Barclays Zim workers split over share trust

Barclays Zim workers split over share trust
Published: 24 August 2017
A proposal by Barclays Plc to cede 15 percent of its shares in Barclays Bank of Zimbabwe into an employee trust has split the workers, with low-level managers demanding revision of terms.

Over 500 workers, who are represented by the Zimbabwe Banks and Allied Workers Union (Zibawu), are happy with the donation, over which they will benefit in the form of dividends rather than share ownership.

But a consortium of low-level managers, who had initially demanded right to first refusal in the sale of Barclays shareholding in the Zimbabwe unit to Malawi-listed lender, FMB Capital, are seeking recalibration of terms for the empowerment shares.

The low-level managers have coalesced under the Barclays Managers' Association ((BMA).

"Barclays Plc wants this to be done as smoothly as possible because of their brand. They have been assured that the transaction will go through and are now negotiating with workers for a trust deed to give workers in Zimbabwe 15 percent of Barclays Bank of Zimbabwe's issued share capital," said a representative of the 500 workers who declined to be named.

This was confirmed by Peter Mutasa, the secretary of Zibawu, who said they had met regulators who expressed support for the deal.

"Yes, we are in talks with the old shareholder to negotiate a trust deed. We want to agree on modalities for the share ownership by the workers – how much will be reposed to ordinary workers and what happens when a worker dies or leaves employment and so forth," said Mutasa.

Mutasa said a bonus, amounting to five times the monthly salary of each employee, had been agreed with Barclays Plc.
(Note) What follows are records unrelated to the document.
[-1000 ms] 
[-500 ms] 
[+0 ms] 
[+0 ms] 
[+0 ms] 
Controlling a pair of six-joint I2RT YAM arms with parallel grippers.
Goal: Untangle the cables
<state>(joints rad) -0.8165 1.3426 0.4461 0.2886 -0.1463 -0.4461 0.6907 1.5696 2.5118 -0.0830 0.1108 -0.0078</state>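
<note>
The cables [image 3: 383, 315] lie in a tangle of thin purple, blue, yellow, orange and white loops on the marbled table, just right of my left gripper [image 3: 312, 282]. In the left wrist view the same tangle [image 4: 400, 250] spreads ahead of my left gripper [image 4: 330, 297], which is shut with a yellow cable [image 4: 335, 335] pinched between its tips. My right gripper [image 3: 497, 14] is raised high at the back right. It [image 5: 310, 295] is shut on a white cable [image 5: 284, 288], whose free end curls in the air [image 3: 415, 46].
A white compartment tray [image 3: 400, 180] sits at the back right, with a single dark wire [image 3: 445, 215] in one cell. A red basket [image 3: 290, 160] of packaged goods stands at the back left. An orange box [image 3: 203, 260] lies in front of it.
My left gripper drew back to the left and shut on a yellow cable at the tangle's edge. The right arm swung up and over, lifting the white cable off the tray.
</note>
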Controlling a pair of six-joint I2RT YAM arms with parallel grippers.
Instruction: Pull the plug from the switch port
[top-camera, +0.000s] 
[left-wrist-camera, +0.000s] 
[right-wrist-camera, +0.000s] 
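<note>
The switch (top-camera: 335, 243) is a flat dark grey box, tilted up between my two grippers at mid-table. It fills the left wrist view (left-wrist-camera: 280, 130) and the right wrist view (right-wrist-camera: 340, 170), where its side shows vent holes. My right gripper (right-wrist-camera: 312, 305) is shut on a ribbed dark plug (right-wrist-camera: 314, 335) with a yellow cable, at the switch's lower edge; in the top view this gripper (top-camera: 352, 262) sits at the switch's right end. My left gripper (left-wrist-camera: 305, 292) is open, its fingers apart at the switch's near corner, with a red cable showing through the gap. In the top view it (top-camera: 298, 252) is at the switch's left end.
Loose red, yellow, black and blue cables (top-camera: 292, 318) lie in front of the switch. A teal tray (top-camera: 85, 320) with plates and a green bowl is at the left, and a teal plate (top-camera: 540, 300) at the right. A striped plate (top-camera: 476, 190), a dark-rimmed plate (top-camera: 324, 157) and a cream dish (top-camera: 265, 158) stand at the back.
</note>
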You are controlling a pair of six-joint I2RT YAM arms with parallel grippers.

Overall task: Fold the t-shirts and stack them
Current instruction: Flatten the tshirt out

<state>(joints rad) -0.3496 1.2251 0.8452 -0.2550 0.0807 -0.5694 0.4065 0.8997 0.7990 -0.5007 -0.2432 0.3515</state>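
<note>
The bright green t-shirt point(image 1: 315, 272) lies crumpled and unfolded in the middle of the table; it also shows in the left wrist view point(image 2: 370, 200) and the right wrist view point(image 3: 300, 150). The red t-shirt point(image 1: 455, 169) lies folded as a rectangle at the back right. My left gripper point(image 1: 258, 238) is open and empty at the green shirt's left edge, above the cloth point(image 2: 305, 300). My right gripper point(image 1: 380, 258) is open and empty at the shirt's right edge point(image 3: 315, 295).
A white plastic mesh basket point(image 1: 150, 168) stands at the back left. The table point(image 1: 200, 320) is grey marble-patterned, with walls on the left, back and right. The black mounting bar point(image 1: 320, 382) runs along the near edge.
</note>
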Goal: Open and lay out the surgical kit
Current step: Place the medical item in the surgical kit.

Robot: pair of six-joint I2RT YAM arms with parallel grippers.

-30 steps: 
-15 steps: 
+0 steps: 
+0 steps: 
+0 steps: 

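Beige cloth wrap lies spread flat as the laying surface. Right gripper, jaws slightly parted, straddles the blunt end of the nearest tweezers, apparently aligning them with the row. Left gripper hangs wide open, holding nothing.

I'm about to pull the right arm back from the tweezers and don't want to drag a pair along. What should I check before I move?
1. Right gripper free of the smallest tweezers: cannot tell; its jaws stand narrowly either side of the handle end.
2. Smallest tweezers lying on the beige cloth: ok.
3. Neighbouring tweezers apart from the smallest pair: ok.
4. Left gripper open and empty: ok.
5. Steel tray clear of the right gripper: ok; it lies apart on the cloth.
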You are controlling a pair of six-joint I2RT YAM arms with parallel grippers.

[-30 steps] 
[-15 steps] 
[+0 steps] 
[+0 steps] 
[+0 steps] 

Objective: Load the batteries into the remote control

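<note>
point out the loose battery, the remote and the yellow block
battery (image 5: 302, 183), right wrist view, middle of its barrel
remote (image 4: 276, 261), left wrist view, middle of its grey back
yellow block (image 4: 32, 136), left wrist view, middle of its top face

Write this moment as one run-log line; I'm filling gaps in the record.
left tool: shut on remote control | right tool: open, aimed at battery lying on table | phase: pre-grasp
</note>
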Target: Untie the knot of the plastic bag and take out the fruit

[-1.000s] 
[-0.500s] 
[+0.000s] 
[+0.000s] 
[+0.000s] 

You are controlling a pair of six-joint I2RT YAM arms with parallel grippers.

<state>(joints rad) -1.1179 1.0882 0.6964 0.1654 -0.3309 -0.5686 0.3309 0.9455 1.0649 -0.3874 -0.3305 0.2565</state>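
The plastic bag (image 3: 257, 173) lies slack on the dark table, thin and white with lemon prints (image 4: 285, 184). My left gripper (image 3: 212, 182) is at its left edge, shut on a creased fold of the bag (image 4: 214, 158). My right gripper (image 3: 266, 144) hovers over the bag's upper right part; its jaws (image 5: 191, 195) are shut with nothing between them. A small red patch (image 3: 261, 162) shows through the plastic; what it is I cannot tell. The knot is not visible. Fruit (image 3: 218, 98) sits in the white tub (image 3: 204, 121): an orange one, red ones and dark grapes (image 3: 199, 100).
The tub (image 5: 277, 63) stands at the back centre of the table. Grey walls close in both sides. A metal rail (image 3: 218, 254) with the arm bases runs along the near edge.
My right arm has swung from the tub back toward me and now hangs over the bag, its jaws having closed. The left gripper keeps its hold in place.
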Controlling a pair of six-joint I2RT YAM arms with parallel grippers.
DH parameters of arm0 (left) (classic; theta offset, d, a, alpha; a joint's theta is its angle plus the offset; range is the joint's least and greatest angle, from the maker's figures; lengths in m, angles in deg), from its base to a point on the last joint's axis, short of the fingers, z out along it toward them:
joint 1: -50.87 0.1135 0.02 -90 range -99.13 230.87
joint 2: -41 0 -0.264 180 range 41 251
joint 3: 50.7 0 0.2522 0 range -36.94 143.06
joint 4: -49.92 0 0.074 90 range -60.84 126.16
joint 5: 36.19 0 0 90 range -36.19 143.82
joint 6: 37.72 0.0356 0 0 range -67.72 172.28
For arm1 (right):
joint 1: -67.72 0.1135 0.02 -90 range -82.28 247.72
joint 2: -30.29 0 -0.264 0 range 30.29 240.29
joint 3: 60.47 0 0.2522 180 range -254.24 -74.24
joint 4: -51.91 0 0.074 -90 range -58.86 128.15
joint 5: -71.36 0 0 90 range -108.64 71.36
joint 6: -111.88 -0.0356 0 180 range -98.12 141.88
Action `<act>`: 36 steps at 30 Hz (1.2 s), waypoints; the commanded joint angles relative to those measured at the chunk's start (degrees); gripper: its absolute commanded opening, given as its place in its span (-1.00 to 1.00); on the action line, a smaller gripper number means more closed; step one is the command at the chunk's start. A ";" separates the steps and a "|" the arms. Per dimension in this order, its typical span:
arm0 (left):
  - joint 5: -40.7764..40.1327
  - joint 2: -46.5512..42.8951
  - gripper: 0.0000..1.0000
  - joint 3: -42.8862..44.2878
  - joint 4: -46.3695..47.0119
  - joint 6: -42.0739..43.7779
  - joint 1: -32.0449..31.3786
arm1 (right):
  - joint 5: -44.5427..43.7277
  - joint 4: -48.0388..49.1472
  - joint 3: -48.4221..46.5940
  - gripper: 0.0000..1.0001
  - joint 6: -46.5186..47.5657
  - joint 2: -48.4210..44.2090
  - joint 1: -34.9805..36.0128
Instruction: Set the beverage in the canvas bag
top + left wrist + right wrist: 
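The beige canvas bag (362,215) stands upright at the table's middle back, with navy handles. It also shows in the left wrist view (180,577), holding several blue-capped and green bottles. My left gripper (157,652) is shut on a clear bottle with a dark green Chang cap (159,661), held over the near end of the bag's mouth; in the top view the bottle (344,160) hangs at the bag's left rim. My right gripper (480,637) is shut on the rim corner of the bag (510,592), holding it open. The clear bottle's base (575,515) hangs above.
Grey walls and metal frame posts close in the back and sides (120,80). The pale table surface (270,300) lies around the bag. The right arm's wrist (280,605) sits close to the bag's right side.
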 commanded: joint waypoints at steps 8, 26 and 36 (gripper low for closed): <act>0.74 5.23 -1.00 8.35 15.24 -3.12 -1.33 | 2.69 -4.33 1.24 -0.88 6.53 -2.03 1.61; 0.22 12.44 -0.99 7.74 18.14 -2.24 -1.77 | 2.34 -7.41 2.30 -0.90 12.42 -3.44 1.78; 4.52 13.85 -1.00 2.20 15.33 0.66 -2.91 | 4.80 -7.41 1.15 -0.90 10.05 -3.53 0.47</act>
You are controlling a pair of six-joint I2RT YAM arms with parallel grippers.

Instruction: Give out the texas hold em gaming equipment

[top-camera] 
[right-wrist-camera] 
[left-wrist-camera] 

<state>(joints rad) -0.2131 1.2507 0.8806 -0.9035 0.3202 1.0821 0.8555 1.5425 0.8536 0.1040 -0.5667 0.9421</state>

The workers, he said, were happy with the deal.

He also expressed satisfaction with the proposed trust deed, but said they were pressing for strong representation in the trust.

But BMA members want this offer revised.

In a letter to Barclays Plc's chairman, John McFarlane, on Monday, BMA, through their lawyers Matsikidze & Mucheche Legal Practitioners, said they were unhappy with the bonus quantum and the proposed share ownership arrangement.

"Currently, the pay for unionised staff includes payment of allowances such as rent and transport. Unfortunately, the closing bonus calculation for our clients is not being done with the inclusion of such allowances, neither is it being done to reflect years of loyalty as a token of long service," BMA's lawyers said.

They said calculations should also reflect the difference in the length of service.

While insisting that they still want to acquire 10 percent of the Barclays Bank of Zimbabwe stock, the BMA members suggested that the proposed arrangement would not benefit those to whom the benefit should apply.

"Our clients are suggesting that the beneficiaries should be able to buy and sell within the pool of shares and should benefit those who may be leaving the bank in the next two to three years rather than those who will be joining the bank in future. This suggestion serves to protect the interests of those who have been serving the bank loyally and it will in turn preserve the share value," said Matsikidze & Mucheche in their letter to McFarlane.

Alternatively, they suggested that workers be given shares based on years of service, level of employment and human capital contribution.

"Another option could be the creation of two separate trusts, one for employees and another one for managers," they said.

They said BMA had not been consulted on matters related to the proposed trust deed.